Show all lines of the listing that contain the word "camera".

——————

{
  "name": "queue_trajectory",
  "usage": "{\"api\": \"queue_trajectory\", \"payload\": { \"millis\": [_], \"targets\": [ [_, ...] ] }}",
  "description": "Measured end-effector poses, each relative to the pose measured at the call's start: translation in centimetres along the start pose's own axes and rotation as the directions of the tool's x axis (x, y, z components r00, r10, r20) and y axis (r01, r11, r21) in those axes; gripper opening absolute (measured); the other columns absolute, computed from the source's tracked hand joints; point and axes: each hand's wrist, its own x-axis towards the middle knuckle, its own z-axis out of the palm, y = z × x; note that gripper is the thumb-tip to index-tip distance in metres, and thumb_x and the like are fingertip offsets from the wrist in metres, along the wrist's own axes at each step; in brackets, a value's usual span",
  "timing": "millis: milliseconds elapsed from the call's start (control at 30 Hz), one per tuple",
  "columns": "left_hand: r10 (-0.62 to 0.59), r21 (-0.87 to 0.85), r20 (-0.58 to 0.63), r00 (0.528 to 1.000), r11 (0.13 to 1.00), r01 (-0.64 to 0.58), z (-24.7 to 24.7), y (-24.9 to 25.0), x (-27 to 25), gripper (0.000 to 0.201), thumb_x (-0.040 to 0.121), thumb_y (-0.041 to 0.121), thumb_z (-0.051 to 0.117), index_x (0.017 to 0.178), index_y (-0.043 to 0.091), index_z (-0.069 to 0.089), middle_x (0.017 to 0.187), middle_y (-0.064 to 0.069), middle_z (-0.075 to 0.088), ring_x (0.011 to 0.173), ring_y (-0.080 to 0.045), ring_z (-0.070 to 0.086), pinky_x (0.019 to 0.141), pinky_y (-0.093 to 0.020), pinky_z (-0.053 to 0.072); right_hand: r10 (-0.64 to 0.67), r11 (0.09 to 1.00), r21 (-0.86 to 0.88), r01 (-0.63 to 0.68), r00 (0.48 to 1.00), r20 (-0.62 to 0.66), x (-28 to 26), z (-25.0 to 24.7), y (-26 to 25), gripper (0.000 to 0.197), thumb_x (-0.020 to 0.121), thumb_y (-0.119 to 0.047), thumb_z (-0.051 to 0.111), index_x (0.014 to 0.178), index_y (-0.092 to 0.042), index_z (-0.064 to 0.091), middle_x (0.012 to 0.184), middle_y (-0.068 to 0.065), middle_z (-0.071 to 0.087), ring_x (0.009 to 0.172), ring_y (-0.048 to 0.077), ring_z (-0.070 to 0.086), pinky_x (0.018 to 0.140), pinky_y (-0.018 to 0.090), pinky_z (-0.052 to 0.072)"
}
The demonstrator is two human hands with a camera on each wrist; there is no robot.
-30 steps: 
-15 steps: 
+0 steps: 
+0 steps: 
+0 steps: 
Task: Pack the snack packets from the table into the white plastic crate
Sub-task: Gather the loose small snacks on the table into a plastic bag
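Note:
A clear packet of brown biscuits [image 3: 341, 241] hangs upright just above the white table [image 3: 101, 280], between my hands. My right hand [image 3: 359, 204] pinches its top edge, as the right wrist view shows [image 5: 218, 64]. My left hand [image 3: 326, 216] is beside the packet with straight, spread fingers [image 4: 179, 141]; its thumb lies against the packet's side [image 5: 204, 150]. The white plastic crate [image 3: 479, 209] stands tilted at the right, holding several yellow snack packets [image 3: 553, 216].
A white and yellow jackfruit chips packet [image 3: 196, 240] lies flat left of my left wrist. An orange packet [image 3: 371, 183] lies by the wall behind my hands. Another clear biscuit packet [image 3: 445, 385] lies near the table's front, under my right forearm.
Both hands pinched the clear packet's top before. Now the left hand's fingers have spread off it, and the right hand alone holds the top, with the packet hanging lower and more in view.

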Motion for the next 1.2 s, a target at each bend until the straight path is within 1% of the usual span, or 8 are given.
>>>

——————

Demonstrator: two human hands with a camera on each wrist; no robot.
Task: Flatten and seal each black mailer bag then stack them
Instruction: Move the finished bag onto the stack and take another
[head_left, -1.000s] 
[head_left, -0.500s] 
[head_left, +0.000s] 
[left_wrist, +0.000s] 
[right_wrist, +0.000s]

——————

TASK OUTPUT:
The demonstrator is two human hands with a camera on each wrist; there is no robot.
Demonstrator: two human hands with a camera on each wrist; no robot.

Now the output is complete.